Institut universitaire de gériatrie de Sherbrooke (IUGS), Montréal, Québec, Canada.
Institut universitaire de gériatrie de Montréal (IUGM), Montréal, Québec, Canada.



Falls and depression are two major public health problems that affect millions of older people each year. Several factors associated with falls are also related to depressive symptoms such as medical conditions, sleep quality, use of medications, cognitive functioning, and physical capacities. To date, studies that investigated the association between falls and depressive symptoms did not control for all these shared factors. The current study addresses this issue by examining the relationship between falls and depression symptoms after controlling for several confounders.


Eighty-two community-dwelling older adults were enrolled in this study.
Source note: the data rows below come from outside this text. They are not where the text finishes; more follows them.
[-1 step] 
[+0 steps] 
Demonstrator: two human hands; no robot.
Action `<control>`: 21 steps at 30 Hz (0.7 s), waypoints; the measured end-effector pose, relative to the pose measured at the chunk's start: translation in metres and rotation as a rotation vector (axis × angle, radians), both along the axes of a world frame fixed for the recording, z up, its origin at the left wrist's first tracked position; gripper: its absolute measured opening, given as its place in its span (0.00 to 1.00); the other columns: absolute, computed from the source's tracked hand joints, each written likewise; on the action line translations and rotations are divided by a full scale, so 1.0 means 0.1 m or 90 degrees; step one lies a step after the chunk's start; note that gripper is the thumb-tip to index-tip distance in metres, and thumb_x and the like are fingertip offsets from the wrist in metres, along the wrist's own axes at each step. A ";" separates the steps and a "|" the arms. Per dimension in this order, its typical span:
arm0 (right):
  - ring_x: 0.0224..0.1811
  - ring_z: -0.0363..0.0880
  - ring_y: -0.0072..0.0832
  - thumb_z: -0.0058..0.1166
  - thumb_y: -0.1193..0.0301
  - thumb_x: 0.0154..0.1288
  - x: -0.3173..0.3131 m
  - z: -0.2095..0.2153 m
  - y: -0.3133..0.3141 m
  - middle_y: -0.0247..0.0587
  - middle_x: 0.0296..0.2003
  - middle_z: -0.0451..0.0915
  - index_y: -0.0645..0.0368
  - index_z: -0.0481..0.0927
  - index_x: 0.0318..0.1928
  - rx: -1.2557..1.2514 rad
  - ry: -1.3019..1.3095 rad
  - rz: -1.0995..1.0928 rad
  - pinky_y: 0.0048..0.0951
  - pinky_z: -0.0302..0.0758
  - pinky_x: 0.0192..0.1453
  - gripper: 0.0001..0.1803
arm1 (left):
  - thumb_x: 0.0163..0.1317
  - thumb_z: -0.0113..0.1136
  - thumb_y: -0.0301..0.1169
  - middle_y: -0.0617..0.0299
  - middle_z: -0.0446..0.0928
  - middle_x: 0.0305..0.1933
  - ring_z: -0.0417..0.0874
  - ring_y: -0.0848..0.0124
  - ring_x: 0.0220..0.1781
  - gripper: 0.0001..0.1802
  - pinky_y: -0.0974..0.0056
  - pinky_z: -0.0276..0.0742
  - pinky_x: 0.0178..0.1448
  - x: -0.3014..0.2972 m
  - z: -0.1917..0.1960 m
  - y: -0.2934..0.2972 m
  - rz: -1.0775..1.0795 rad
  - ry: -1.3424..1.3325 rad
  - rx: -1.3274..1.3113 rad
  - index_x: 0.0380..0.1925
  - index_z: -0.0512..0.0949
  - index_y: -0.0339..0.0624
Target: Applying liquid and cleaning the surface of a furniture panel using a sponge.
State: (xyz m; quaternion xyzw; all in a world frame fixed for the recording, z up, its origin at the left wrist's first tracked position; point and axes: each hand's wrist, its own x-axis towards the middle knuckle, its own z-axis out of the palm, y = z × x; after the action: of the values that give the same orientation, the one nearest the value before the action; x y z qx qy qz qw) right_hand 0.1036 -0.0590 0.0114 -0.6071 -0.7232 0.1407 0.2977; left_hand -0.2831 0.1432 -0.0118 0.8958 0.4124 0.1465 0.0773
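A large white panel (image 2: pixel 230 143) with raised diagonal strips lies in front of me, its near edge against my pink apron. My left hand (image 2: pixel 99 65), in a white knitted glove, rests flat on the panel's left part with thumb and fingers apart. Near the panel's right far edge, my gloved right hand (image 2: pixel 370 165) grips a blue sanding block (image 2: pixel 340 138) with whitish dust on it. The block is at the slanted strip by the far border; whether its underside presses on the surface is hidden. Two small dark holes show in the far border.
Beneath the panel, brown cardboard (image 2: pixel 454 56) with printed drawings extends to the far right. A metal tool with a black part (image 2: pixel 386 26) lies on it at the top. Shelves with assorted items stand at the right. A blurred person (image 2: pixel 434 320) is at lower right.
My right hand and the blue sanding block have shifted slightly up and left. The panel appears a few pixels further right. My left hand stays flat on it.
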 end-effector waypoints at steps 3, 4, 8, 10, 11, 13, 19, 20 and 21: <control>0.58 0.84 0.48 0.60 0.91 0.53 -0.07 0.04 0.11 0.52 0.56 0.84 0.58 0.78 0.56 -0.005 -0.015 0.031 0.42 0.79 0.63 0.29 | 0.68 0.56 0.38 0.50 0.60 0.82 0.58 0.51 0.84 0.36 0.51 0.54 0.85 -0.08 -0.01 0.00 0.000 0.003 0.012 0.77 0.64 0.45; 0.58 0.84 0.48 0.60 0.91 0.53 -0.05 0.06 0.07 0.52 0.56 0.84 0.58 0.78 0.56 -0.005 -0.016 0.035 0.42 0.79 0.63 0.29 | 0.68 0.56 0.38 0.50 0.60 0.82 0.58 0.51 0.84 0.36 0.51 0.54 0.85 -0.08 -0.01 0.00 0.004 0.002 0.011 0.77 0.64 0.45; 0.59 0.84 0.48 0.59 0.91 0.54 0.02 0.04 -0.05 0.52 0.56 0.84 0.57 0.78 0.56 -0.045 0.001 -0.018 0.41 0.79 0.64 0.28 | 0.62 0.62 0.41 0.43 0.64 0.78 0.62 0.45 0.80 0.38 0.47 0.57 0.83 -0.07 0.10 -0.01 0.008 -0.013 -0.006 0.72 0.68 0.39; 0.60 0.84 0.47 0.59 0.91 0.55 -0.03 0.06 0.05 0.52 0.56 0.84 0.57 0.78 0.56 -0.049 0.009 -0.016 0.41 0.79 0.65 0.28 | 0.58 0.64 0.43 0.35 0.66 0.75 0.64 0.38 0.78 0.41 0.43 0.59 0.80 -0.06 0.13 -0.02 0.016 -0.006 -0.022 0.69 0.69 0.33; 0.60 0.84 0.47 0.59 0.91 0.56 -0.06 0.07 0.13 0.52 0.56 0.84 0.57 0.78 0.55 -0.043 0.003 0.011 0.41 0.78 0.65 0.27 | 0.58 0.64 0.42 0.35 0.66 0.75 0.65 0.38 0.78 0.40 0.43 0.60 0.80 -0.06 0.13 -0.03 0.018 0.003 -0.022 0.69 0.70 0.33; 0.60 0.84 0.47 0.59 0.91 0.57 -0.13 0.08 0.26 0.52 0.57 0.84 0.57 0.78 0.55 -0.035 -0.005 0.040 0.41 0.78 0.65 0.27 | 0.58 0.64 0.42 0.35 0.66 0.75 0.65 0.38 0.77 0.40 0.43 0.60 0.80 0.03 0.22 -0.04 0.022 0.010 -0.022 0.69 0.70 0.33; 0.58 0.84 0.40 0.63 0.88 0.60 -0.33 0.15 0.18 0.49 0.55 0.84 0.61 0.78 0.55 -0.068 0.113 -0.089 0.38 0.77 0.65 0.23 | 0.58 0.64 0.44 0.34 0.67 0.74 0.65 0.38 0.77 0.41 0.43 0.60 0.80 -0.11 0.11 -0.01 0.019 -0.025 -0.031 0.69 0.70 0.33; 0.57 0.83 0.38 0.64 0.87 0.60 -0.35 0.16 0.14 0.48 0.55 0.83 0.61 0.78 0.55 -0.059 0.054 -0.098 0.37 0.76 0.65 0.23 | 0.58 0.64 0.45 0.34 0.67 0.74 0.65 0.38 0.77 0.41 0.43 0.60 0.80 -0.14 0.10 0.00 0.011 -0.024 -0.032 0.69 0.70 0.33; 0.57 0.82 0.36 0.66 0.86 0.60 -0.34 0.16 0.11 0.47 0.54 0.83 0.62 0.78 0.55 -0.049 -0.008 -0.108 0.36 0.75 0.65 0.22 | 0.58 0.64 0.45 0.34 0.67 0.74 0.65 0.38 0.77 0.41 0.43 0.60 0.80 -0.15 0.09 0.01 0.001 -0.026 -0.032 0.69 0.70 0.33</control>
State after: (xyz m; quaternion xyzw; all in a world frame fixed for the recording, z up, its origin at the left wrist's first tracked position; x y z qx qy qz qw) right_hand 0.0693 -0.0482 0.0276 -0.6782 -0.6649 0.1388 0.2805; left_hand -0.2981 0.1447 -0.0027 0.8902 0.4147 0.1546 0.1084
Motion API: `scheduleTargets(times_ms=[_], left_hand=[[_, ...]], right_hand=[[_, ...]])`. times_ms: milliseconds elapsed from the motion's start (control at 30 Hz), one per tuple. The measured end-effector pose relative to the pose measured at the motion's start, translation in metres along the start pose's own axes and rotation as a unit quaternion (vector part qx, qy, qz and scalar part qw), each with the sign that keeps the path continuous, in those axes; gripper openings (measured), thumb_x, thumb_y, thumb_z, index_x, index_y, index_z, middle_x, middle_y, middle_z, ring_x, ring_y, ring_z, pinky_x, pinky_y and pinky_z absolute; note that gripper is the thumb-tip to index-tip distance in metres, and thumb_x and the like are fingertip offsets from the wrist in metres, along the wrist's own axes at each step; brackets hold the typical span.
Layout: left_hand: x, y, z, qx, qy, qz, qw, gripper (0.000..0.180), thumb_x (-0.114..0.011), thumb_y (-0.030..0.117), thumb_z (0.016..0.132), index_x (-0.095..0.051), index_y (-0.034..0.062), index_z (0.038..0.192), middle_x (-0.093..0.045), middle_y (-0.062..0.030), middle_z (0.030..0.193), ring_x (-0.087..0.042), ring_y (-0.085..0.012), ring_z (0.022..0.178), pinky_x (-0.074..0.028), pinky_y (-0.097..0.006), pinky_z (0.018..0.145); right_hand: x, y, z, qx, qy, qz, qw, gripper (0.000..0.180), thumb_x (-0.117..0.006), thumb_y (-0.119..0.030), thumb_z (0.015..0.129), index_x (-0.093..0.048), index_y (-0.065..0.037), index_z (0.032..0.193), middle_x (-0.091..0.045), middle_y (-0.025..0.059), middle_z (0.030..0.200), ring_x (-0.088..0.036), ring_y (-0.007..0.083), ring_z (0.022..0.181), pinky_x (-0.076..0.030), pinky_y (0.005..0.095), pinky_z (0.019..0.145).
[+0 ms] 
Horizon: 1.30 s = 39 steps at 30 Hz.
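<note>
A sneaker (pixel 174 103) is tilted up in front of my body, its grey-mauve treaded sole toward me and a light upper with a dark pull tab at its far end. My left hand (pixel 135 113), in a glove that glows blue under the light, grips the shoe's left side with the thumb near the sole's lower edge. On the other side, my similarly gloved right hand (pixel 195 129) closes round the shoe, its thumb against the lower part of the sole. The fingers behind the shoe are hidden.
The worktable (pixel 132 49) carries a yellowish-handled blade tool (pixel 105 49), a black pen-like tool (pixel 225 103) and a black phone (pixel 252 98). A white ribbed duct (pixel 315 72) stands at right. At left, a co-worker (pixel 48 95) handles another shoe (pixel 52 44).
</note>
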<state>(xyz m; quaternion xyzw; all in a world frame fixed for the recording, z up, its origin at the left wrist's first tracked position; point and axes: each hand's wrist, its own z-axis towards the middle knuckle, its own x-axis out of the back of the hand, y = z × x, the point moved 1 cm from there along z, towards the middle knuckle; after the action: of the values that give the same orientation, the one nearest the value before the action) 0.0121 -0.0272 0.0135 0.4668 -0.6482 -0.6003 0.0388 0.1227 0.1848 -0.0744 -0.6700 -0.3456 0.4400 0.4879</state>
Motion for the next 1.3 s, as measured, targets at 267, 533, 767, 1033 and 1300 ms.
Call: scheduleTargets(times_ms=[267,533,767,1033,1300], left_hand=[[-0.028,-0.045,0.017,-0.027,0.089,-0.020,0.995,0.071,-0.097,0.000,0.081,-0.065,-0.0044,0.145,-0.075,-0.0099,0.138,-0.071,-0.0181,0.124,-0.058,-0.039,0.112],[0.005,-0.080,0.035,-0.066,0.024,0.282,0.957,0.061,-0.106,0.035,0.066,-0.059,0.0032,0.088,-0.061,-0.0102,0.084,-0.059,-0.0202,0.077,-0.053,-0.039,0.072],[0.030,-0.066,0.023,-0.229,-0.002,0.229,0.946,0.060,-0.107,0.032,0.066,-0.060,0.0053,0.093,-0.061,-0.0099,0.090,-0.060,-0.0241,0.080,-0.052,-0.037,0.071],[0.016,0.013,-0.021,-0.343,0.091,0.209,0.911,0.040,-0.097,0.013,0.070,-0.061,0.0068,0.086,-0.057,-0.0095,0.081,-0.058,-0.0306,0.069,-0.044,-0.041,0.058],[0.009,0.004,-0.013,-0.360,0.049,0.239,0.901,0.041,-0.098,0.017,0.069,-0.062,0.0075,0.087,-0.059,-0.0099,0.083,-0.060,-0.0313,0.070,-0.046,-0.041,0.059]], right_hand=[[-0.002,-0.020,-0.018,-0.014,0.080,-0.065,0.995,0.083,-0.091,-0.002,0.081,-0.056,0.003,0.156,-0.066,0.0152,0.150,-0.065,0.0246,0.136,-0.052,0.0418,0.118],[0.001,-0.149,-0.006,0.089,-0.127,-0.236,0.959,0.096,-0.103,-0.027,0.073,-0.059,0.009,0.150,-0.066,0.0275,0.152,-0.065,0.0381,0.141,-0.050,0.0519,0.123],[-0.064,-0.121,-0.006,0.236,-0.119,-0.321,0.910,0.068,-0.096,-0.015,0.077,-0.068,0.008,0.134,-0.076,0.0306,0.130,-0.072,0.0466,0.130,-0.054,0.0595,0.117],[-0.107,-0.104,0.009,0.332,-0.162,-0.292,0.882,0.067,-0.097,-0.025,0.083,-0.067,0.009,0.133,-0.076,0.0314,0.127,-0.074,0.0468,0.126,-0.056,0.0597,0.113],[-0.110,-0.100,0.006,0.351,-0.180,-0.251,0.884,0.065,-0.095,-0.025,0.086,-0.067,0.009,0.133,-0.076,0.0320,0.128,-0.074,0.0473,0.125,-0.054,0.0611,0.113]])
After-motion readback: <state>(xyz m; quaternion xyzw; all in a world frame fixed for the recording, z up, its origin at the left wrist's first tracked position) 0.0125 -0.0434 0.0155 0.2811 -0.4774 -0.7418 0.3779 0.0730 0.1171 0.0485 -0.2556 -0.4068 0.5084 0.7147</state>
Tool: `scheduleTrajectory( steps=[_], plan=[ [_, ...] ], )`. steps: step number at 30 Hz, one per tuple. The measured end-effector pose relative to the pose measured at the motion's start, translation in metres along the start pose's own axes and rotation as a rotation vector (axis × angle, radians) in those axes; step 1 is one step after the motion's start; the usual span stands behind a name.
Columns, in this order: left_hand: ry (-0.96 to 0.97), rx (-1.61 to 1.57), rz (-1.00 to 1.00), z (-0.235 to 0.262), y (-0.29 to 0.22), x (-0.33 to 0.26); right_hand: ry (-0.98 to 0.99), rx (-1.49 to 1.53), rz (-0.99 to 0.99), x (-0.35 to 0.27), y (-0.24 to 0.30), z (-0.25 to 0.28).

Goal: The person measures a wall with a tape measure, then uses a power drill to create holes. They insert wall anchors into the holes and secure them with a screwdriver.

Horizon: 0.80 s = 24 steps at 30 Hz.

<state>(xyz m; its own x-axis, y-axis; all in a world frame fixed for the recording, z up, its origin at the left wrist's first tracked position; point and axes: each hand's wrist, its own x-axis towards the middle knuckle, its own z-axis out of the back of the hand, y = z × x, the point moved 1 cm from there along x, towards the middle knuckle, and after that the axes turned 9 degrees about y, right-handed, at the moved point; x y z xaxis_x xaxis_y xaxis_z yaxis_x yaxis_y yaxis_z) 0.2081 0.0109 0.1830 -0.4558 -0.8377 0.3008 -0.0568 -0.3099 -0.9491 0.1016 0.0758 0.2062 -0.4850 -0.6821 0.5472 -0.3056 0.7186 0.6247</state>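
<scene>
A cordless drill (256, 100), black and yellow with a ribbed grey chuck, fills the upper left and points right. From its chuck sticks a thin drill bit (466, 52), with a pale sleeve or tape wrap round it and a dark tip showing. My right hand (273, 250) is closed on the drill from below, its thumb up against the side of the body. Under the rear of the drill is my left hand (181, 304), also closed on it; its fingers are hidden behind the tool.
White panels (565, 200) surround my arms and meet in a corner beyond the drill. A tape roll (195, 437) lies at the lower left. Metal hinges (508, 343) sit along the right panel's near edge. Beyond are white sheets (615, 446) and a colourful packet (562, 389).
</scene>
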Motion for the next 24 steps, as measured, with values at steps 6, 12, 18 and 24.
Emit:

The Geriatric Depression Scale (GDS-30) was used to evaluate the presence of depressive symptoms, and the following question was used to assess falls: "Did you fall in the last 12 months, and if so, how many times?"


Univariate analyses indicated that the number of falls was significantly correlated with gender (women), fractures, asthma, physical inactivity, presence of depressive symptoms, complaints about quality of sleep, use of antidepressant drugs, and low functional capacities. Multivariate analyses revealed that depressive symptoms were significantly and independently linked to recurrent falls after controlling for confounders.


Results of the present study highlight the importance of assessing depressive symptoms during a fall risk assessment.